Di bel nuovo ci siamo dunque imbattuti nella spirale che conduce alla tendenziale stagnazione nelle “metropoli” del capitalismo globale: offerta via via costretta a perdere impeto dinamico e domanda interna decrescente per via principalmente della diminuzione dei consumi legati alla sempre maggior “flessibilità” del lavoro. Con la prospettiva di un salario di equilibrio internazionale imposto dal concorrente che può permettersi (per motivi storici, politici) di pagare il minimo salario rispetto ai suoi avversari di (“libero”) mercato, come abbiamo già visto. Alla lunga, infatti, la mobilità dei capitali (delocalizzazione/deindustrializzazione) si farà beffa dell’ultimo residuo protezionistico in epoca di globalizzazione), cioè la non libera circolazione internazionale del lavoro (politiche anti-immigrazione). Ci vorrà solo più tempo. Si tratterà infatti di far si che sia la “montagna ad andare da Maometto” piuttosto che il contrario, evidentemente richiedente meno tempo.
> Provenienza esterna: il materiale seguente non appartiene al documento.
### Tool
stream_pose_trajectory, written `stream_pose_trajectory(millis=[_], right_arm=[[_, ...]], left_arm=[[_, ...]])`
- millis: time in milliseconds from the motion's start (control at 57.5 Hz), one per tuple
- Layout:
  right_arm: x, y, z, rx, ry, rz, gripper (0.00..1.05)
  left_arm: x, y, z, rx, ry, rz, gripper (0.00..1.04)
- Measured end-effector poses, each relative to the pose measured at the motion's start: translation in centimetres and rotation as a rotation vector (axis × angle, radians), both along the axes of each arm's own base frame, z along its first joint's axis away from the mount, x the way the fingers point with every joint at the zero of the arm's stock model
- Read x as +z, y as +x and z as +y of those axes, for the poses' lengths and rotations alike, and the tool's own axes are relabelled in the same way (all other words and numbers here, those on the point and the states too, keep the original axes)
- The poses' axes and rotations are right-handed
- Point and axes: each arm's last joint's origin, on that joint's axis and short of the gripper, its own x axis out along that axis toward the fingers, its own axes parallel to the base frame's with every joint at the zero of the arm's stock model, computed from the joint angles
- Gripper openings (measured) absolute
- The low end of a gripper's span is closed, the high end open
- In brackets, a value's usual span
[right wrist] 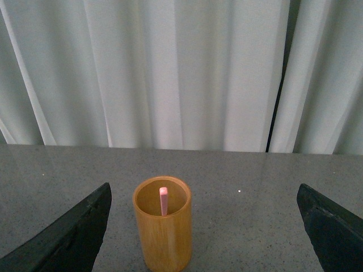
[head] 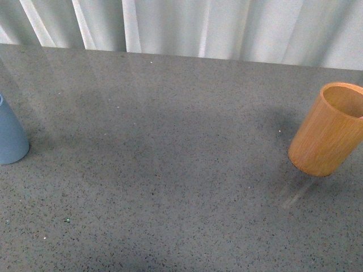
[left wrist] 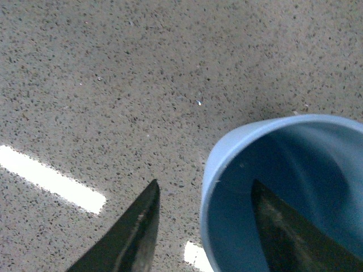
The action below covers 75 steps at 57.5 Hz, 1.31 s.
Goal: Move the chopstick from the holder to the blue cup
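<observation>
The orange-brown wooden holder [head: 330,129] stands at the table's right edge in the front view. In the right wrist view the holder [right wrist: 162,226] stands upright with one pink chopstick [right wrist: 163,200] inside, its end below the rim. My right gripper [right wrist: 204,195] is open wide, the holder between its fingers nearer one of them. The blue cup [head: 10,137] stands at the far left edge. In the left wrist view the blue cup [left wrist: 238,147] is right below my open left gripper [left wrist: 205,190], one fingertip [left wrist: 266,209] over its mouth, the other outside. No arm shows in the front view.
The speckled grey table [head: 170,158] runs between cup and holder. White curtains [head: 187,25] hang behind the far edge. Bright light patches [left wrist: 51,180] lie on the surface beside the cup.
</observation>
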Motion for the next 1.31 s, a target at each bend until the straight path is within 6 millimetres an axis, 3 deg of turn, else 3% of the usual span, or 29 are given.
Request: stream_pose_trajectory(millis=[261,366,522,661,748,801,905,1097,1305], right_arm=[[0.0,0.0,0.0,0.000,0.000,0.000,0.95],[0.0,0.0,0.0,0.000,0.000,0.000,0.95],[0.0,0.0,0.0,0.000,0.000,0.000,0.95],[0.0,0.0,0.0,0.000,0.000,0.000,0.95],[0.0,0.0,0.0,0.000,0.000,0.000,0.95],[0.0,0.0,0.0,0.000,0.000,0.000,0.95],[0.0,0.0,0.0,0.000,0.000,0.000,0.95],[0.0,0.0,0.0,0.000,0.000,0.000,0.95],[0.0,0.0,0.0,0.000,0.000,0.000,0.95]], left_arm=[[-0.4,-0.1,-1.9,-0.028,-0.005,0.049,0.03],[-0.1,-0.3,-2.7,-0.047,0.000,0.076,0.03],[2.1,-0.9,-4.6,-0.106,0.036,0.070,0.03],[5.8,-1.5,-10.8,-0.288,0.005,0.039,0.03],[7.3,-1.7,-17.2,-0.431,-0.043,0.024,0.03],[7.6,-1.9,-20.2,-0.480,-0.062,0.023,0.03],[7.1,-2.2,-24.0,-0.537,-0.076,0.042,0.03],[3.8,-3.2,-27.8,-0.596,-0.031,0.134,0.03],[1.0,-3.1,-29.0,-0.589,-0.007,0.204,0.03]])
Mai così opportuna è stata la metafora islamica appena utilizzata, una volta che la “globalizzazione” attraverso il suo miope braccio armato sta incrementando i suoi articoli di fede, convincendo l’Occidente che la globalizzazione è anche una “guerra di civiltà” (contro quella mussulmana), compresa l’esportazione della democrazia con le bombe e i missili.

E’ naturalmente sconcertante che l’ultimo aspetto esaminato della ricetta in cui si sostanzia il retroterra “scientifico” della globalizzazione, quello delle politiche antitrust di cui la deregulation è ingrediente essenziale, sia sostenuto in spregio ad uno dei poche snodi teorici in cui sia possibile per la “Economia Politica” di raggiungere risultati incontrovertibili. Non meno sconcertante, anzi terrificante è il fatto che quanto abbiamo evidenziato circa il significato ultimo di una situazione di libera concorrenza in mancanza di innovazioni deriva dall’insegnamento di quello che oltre ad essere uno dei più grandi economisti di tutti i tempi non è mai stato battuto da altri in termini di orientamento conservatore: J. A. Schumpeter.

Ci sono tutti gli elementi per far tremare le vene ai polsi: cosa attenderci da mediocri e beceri “consiglieri del principe”? Specie in una fase storica dove non c’è “principe” che non sia un seguace del “fondamentalismo di mercato”, tanto più tale quanto più a “sinistra” si deve fugare il sospetto di provenire da una cultura “dirigista”, statalista, “comunista”, rimproveratagli, con il successo decretato dallo “spirito dei tempi”, da oppositori di “destra”.